I know it says in the chapter not to follow negative thoughts or
warnings, but to heed them, but I wonder if in our thoughts and dreams
if the Force just shows us a little at a time for our own benefit. One
step at a time. And if so, does each step end positively? Maybe not, but
we can see the positives in all situations in hindsight. As was the
case with Marjorie. Our main character had no way of knowing if he would
find her again once she was taken by the police. However, he did find
her in the same place that he was held up in. The untrained mind sees
this as coincidence, but he had been following his questions all along.
Of course he could find the answer.
I found the answer I was looking for to this question: “Does each step
end positively?” There is a scripture I like to recite which reads:
“And we know that all things work together for the good to them that
love the Lord, to them that are called according to his purpose” (Romans
8:28). A former pastor of mine used to say “It’s going to be alright in
the end and if it’s not alright it’s not the end.” Maybe things are
working out for my good and I don’t see them.

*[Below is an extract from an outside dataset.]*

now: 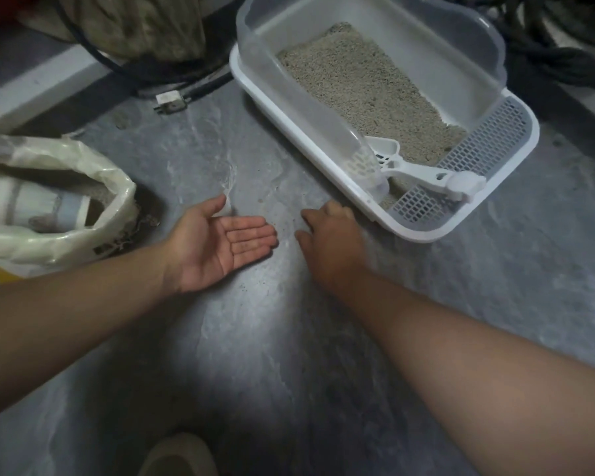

I look back on where I was a year ago and I am a completely different
person. I was petrified at the prospect of being by myself in my own
place and I was more concerned than healthy about my family drama. I
simply wonder what it will be like one year from now when I am 28 and
looking back on this entry. I know my question: How do I live a life
that is defined by WHO I AM, not what I do?
Now to find the sub-questions that will lead me there.
It may be time for me to begin keeping a dream/daydream/thought/question journal.